Magda Fonseca, investigadora de saúde pública da Faculdade de Medicina da Universidade do Porto e voluntária da SPEM na área da Investigação e Inovação, apresentou o estudo, realçando a necessidade de haver diagnósticos menos tardios. “Temos de promover o acesso mais equitativo, inclusivo e precoce aos cuidados de saúde e apoios sociais necessários para minimizar o risco de progressão dos sintomas”, salientou.

“É importante haver uma boa coordenação entre profissionais de saúde e também com os profissionais da área social” defendeu a investigadora justificando que a falta de um acompanhamento integrado dos doentes pode comprometer o acesso às terapias que necessitam e que não são comparticipadas.

Por fim, alertou para “uma necessidade de aumento do conhecimento sobre a EM, sobre os sintomas que afetam a vida dos doentes, muitos deles invisíveis”. É fundamental que compreendamos melhor as pessoas com EM, não só os profissionais de saúde, como as entidades empregadoras e a sociedade em geral.

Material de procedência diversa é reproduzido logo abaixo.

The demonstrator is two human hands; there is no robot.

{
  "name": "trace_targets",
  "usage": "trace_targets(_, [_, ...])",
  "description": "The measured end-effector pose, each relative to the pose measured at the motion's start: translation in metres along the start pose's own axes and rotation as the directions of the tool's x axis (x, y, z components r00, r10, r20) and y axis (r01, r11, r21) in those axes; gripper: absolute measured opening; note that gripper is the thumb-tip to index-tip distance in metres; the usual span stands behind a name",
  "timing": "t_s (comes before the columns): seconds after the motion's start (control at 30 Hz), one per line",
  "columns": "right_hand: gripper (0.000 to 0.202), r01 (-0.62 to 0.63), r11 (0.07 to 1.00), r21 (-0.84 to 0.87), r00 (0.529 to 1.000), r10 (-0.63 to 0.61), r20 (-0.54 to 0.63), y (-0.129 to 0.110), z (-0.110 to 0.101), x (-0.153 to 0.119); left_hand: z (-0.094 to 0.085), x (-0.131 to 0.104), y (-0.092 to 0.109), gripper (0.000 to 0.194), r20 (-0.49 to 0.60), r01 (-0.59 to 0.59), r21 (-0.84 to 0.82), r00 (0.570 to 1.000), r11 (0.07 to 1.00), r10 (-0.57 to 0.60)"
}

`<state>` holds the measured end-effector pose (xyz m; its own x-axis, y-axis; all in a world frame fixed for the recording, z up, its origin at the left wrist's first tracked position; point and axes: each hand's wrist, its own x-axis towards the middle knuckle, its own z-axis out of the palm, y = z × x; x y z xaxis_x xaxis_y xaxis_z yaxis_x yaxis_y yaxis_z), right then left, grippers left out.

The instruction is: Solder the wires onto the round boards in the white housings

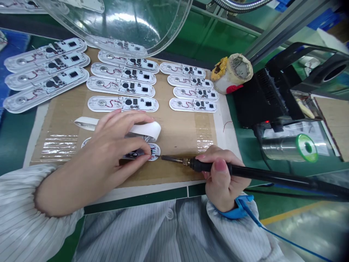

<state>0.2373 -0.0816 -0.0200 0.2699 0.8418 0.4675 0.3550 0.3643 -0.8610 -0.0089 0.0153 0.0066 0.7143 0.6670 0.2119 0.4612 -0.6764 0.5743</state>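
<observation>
My right hand (223,174) grips a soldering iron (200,165) by its black handle. The iron's tip points left and lies close to the right end of a small circuit board (156,151) in a white housing. Over that board my left hand (117,145) is closed, thumb and index finger pinched at the board's end. What the pinch holds is too small to make out. A curved white casing part (145,130) stands just behind the fingers, partly covered by the left hand. Most of the board is hidden under that hand.
Rows of white housings with circuit boards (122,103) lie behind on a cardboard sheet (185,134). A clear magnifier lens (122,25) hangs above. To the right are a solder spool (289,147), a black device (261,91) and a crusted pot (240,69). A blue wrist strap cord (253,218) trails from my right wrist.
</observation>
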Motion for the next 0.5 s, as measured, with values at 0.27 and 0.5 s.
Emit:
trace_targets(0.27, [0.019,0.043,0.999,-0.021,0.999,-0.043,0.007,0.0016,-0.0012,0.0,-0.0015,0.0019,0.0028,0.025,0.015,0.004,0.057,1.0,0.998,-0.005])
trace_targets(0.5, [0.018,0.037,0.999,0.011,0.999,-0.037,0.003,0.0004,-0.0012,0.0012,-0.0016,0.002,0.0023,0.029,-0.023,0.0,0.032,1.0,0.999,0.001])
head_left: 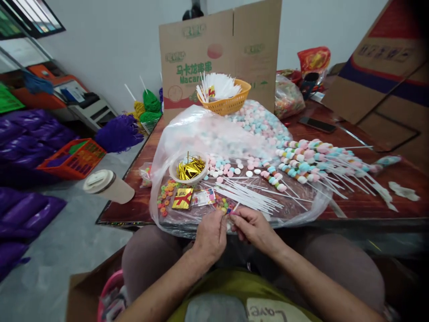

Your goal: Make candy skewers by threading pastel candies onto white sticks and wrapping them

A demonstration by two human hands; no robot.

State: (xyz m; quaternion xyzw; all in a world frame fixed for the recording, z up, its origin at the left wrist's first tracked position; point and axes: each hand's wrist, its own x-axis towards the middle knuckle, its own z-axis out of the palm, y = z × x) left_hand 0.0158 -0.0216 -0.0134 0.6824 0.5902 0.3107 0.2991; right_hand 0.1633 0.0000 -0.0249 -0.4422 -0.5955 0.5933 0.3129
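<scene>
At the table's front edge my left hand [210, 232] and my right hand [254, 227] meet, fingers pinched together. The tip of a white stick [236, 206] pokes up at my right fingertips, with a small pink bit beside it. What my left fingers pinch is hidden. Just beyond lie colourful ring-shaped candies [222, 203] and a pile of white sticks [250, 195]. Gold twist ties [191, 169] fill a white bowl [172, 171]. Near it are a gold packet with a red ribbon print [182, 198] and loose pastel candies [231, 170]. Skewered candies [311, 158] are heaped at the right.
A clear plastic bag [161, 197] is spread under the candies. Behind stand a yellow basket [231, 106] of white sticks and a cardboard box [254, 49]. A lidded cup [114, 188] tilts at the left edge; a phone [317, 124] lies back right.
</scene>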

Alexandre Guedes da Silva, presidente da SPEM, realçou que este estudo tem resultados muito interessantes para a comunidade, com um potencial transformador nas políticas públicas de saúde e na assistência social. “Para nós, é decisivo sermos capazes de influenciar, num bom sentido, as políticas públicas de modo que elas consigam responder às necessidades das pessoas com Esclerose Múltipla”, aludiu o dirigente da instituição.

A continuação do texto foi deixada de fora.